Copy the listing below letter for letter, passing over each picture.

################

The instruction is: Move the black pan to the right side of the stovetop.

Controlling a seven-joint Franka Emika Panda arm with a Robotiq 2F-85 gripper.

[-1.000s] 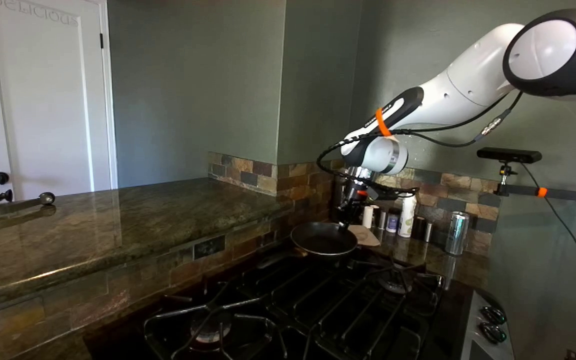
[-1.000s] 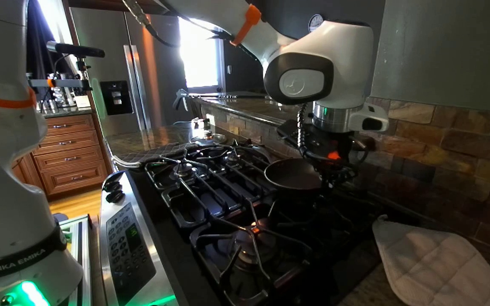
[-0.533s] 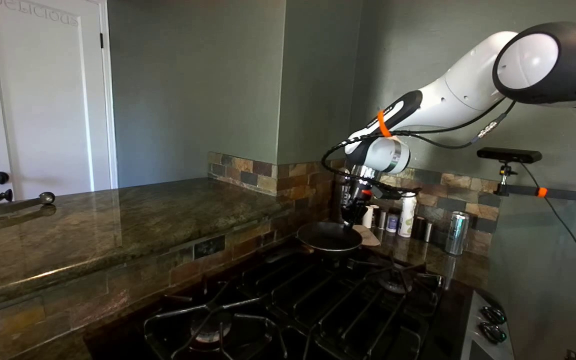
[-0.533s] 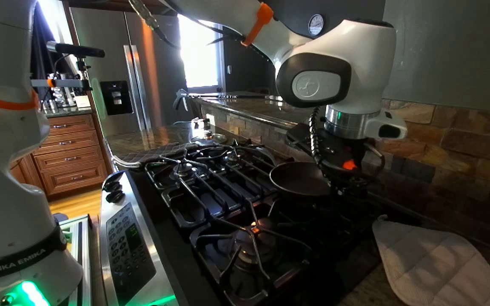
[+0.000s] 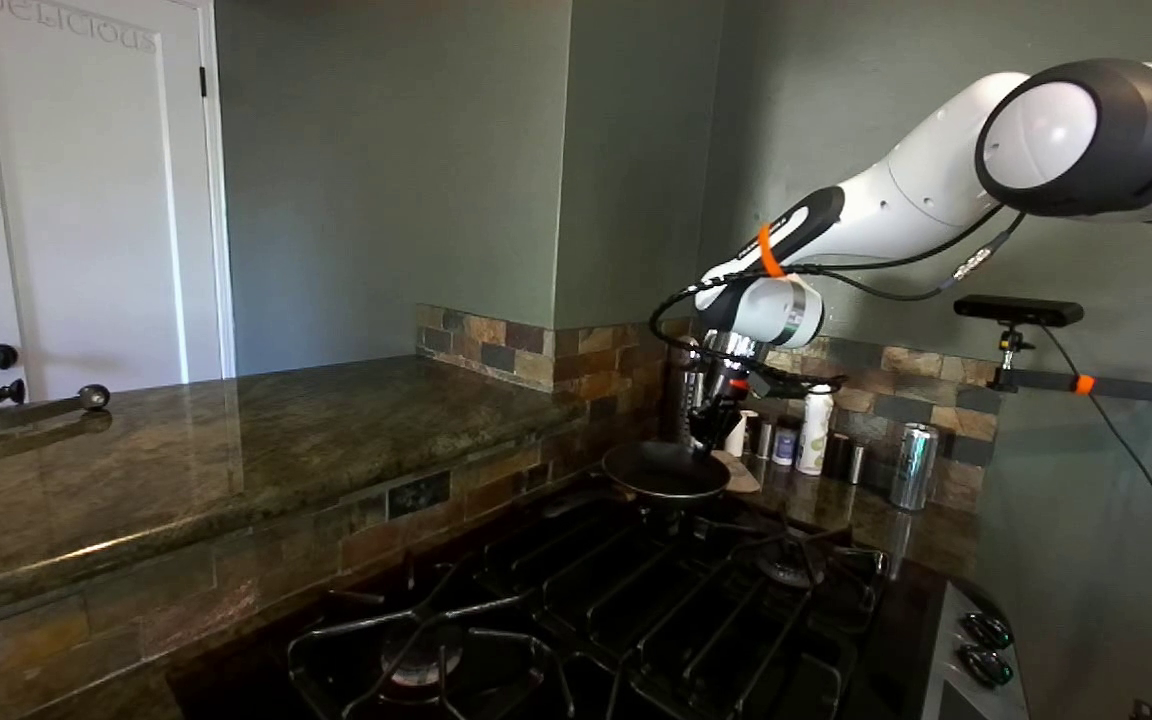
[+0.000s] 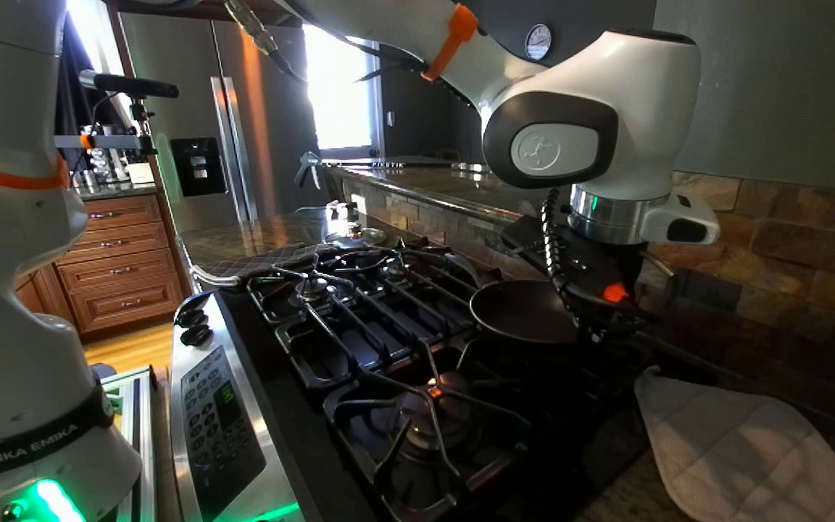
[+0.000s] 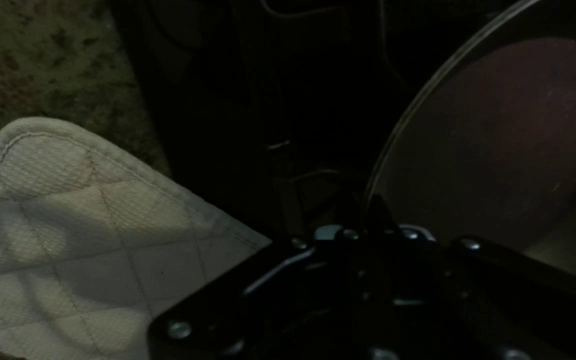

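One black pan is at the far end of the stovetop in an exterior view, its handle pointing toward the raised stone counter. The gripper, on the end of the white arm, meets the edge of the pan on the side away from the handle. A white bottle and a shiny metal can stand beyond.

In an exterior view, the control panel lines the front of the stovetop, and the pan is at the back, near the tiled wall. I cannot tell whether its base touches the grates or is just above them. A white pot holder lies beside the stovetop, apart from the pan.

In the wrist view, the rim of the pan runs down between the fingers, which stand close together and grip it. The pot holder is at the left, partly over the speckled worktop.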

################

> [Written answer]:
The instruction is: Move the black pan to the right side of the stovetop.

Controlling a seven-joint Franka Emika Panda arm with a Robotiq 2F-85 gripper.

[-1.000s] 
[-1.000s] 
[-0.533s] 
[-0.533s] 
[+0.000s] 
[+0.000s] 
[+0.000s] 

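One black pan is at the far end of the stovetop in an exterior view, its handle pointing toward the raised stone counter. The gripper, on the end of the white arm, meets the edge of the pan on the side away from the handle. A white bottle and a shiny metal can stand beyond.

In an exterior view, the control panel lines the front of the stovetop, and the pan is at the back, near the tiled wall. I cannot tell whether its base touches the grates or is just above them. A white pot holder lies beside the stovetop, apart from the pan.

In the wrist view, the rim of the pan runs down between the fingers, which stand close together and grip it. The pot holder is at the left, partly over the speckled worktop.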

That completes the answer.